During the period the Indian economy grew by 7 per cent. This took most economists by surprise because they were expecting demonetisation to pull down economic growth. On November 8, 2016, the Prime Minister Narendra Modi had announced that come midnight the notes of Rs 500 and Rs 1,000 denomination, would no longer be money. Hence, the GDP growth for the period October to December 2016 was expected to be lower.
In one go 86.4 per cent of the currency in circulation was rendered useless. As Alain de Botton writes in The News—A User’s Manual: “Like blood to a human, money is to the state the constantly circulating, life-giving medium.”
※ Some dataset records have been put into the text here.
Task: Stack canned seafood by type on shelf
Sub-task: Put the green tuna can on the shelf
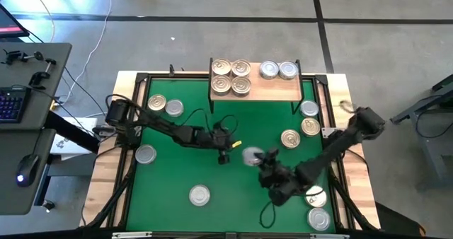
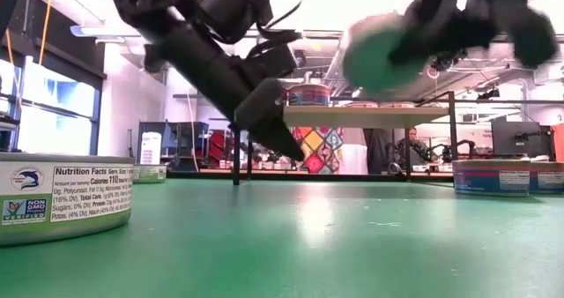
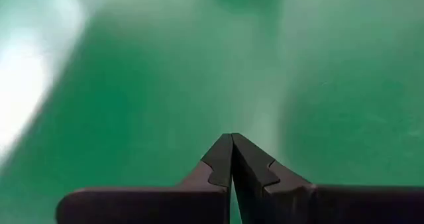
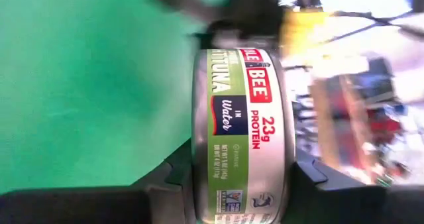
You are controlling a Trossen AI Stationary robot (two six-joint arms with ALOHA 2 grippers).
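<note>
Right gripper (image 4: 238, 177) clamps round flat silver tuna tin (image 4: 240, 128) on edge, mid-mat; light-wood shelf (image 1: 272, 89) lies toward far edge.

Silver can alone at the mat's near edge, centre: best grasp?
Top-down, fingers across the curved side wall of the silver can. It lies flat, lid up, with bare green mat all round, so any approach angle clears; the flat lid gives no purchase.

Robotics lab; desks (image 2: 515, 139), monitors
</note>
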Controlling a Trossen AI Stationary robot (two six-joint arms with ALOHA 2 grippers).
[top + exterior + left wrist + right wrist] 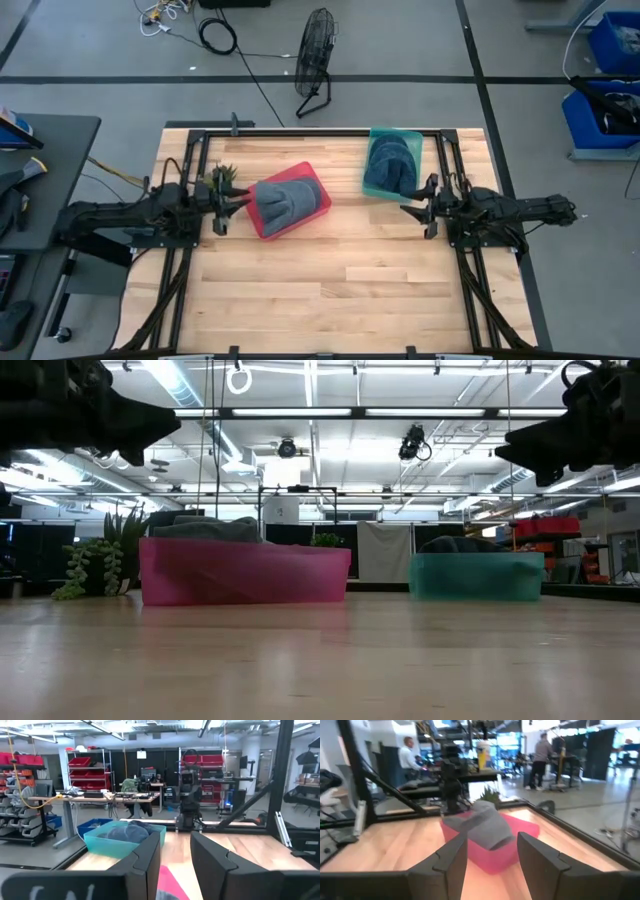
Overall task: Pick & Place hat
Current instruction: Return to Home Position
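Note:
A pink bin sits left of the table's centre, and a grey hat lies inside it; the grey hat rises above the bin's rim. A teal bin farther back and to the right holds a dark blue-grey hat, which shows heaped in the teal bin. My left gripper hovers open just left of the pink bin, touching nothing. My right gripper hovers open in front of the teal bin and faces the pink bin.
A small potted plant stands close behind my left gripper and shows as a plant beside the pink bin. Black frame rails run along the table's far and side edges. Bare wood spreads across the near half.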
When money is taken out of an economy, it stops functioning given that economic transactions come to a standstill. In the Indian case, cash/currency is the major form of money given that a bulk of transactions happen in cash. As per a PwC report 98 per cent of consumer payments by volume happens in cash. The Economic Survey of 2016-2017 points out: “The Watal Committee has recently estimated that cash accounts for about 78 percent of all consumer payments.”
In this scenario where bulk of consumer transactions happen in cash, the Indian economy for the period October to December 2016, should have come to a standstill. But the government data suggests that it grew by 7 per cent.
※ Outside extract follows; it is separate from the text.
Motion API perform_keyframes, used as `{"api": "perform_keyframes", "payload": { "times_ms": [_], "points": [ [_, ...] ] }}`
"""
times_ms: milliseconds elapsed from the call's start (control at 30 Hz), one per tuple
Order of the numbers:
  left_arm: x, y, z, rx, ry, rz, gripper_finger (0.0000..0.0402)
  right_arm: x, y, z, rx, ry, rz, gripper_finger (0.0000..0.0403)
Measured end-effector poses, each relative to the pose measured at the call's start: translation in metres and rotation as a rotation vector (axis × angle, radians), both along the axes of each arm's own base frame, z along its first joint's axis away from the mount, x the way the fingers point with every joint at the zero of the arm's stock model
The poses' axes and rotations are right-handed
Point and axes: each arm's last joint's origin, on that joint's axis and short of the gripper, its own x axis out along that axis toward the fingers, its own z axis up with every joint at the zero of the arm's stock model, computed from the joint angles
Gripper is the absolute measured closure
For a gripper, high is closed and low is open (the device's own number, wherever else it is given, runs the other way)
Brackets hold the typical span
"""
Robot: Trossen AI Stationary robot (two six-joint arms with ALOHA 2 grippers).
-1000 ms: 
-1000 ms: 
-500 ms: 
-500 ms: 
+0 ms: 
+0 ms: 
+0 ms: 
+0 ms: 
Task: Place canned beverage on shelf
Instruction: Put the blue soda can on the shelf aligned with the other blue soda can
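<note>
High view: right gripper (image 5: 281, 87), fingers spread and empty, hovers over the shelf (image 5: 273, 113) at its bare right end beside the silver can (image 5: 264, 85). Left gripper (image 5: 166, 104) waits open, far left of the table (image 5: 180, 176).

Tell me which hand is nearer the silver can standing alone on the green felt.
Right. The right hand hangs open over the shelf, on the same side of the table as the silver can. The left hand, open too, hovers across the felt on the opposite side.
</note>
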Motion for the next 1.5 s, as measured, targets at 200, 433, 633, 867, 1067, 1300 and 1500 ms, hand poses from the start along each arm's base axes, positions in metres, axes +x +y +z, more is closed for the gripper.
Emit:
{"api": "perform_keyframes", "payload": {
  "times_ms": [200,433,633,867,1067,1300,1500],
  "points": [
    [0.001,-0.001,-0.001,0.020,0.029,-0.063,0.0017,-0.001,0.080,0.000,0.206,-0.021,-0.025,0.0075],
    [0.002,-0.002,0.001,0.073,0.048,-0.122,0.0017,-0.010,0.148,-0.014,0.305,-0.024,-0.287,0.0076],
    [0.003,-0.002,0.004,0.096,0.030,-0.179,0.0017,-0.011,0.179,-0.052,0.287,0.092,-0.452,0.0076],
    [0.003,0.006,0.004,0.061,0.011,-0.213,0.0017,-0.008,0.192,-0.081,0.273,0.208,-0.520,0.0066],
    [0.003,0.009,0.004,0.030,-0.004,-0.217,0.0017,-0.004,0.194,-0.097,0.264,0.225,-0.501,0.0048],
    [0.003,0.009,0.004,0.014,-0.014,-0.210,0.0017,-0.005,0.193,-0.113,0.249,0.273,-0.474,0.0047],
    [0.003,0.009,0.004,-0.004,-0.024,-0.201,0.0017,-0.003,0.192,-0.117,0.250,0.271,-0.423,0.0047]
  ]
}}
This seems unbelievable. The private consumption expenditure has grown by 10.1 per cent, the second fastest since June 2011. This when the retail loan growth of banks during October to December 2016, grew by just 0.5 per cent. The manufacturing sector grew by 8.3 per cent when bank credit to industry contracted by 2.8 per cent. Hence, there is something that is clearly not right about India’s GDP data.
Some analysts and experts have suggested that data is being fudged to show the government in good light. I really don’t buy that given that there is no evidence of the same. Having said that, one reason why the impact of demonetisation hasn’t been seen in the GDP growth figure is because the GDP calculations do not capture the informal sector well enough.
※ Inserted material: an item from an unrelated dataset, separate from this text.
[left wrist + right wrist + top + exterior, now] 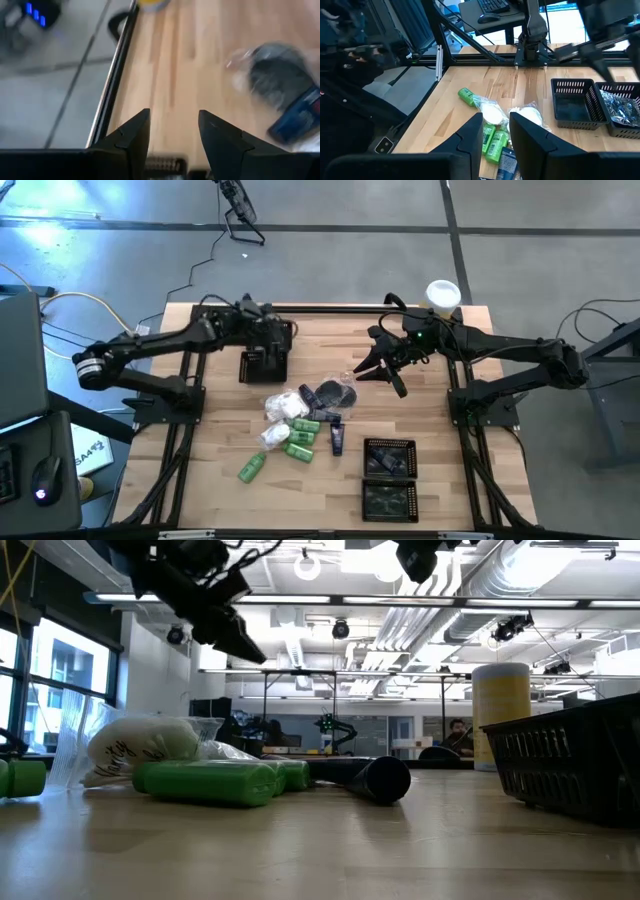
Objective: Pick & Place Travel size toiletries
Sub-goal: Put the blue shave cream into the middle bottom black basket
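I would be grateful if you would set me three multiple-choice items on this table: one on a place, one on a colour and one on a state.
1. On which side of the toiletry pile do the mesh trays stand?
A. the left arm's side
B. the right arm's side
C. on top of it

2. The lone bottle lying apart from the pile is:
A. red
B. white
C. green

3. The left pincer is:
A. open and empty
B. shut on a tube
C. shut on a packet

Answers:
1 B: the high view shows both trays towards the right arm.
2 C: it shows bright green.
3 A: bare wood shows between its fingers.
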Available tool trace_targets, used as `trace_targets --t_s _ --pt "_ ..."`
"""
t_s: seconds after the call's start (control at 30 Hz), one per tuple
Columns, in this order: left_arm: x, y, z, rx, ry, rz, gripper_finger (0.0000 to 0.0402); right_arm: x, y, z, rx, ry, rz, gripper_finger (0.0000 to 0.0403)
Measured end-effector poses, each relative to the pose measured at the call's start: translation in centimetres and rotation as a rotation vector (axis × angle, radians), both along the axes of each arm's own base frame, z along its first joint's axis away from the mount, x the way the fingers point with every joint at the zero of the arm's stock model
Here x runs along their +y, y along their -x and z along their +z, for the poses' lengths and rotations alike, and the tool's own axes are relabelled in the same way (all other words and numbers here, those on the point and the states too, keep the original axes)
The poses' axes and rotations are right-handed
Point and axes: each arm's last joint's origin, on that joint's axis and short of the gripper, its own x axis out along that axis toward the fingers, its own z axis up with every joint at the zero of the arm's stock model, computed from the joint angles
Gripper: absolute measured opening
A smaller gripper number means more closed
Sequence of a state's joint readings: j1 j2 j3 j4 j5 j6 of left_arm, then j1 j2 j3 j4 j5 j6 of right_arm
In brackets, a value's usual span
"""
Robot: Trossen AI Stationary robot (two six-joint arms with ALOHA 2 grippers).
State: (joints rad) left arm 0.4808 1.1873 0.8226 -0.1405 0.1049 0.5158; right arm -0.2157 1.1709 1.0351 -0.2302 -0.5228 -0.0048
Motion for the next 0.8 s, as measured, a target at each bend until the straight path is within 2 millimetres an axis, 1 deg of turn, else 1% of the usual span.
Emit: trace_targets --t_s 0.13,0.2,0.27,0.5,0.57,0.7,0.8 --pt "-2.1 -1.0 -0.4 -0.046 -0.042 -0.089 0.0163 0.0 0.0 0.0 0.000 0.000 0.000 0.0089" --pt "-2.9 -1.4 0.0 -0.093 -0.083 -0.137 0.0163 0.0 0.0 0.0 0.000 0.000 0.000 0.0089" --pt "-3.5 -1.4 0.3 -0.107 -0.103 -0.163 0.0163 0.0 0.0 0.0 0.002 -0.001 0.000 0.0089" --pt "-3.9 -0.9 1.0 -0.124 -0.157 -0.185 0.0159 0.0 0.1 -0.3 0.027 -0.007 -0.001 0.0089" --pt "-4.2 -1.0 1.0 -0.124 -0.164 -0.201 0.0146 0.0 -0.2 -0.5 0.038 -0.008 0.001 0.0089" --pt "-4.5 -1.1 0.9 -0.120 -0.174 -0.228 0.0102 0.1 -0.7 -1.0 0.061 -0.005 -0.012 0.0089" --pt "-4.7 -1.2 0.9 -0.122 -0.177 -0.235 0.0065 0.3 -1.4 -1.7 0.102 -0.001 -0.091 0.0089"
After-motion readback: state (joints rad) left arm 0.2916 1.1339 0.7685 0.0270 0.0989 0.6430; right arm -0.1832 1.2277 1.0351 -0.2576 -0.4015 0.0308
This is primarily because small manufacturers and those in the retail trade do not maintain accounts. Hence, estimates of the informal sector need to be made using the formal sector indicators. As the Economic Survey points out: “It is clear that recorded GDP growth in the second half of financial year 2017 will understate the overall impact because the most affected parts of the economy—informal and cash based—are either not captured in the national income accounts or to the extent they are, their measurement is based on formal sector indicators.”
In simple English, this basically means that the size of the informal sector while calculating the GDP is assumed to be a certain size of the formal sector. The formal sector has not been affected much due demonetisation. Hence, to that extent the size of the informal sector has been overstated in the GDP. It is expected that more information coming in by next year will set this right. This basically means that the GDP growth is likely to be revised downwards as more data comes in.
But this lack of dependable GDP data and other economic data creates its own set of problems for policymakers in particular.
This is a point that former RBI governor D Subbarao makes in his book Who Moved my Interest Rate?. As he writes: “Our data on employment and wages, crucial to judging the health and dynamism of the economy, do not inspire confidence. Data on the index of industrial production(IIP) which gives an indication of the momentum of the industrial sector, are so volatile that no meaningful or reliable inference can be drawn. Data on the services sector activity, which has a share as high as 60 per cent in the GDP, are scanty.”
Further, this poor quality of data is frequently and significantly revised, making things even more difficult for policymakers. And this possibly led YV Reddy, Subbarao’s predecessor at the RBI, to quip: “Everywhere around the world, the future is uncertain; in India, even the past is uncertain.”
Long story short—sometime around this time next year, the GDP for October to December 2016, is likely to see a significant revision.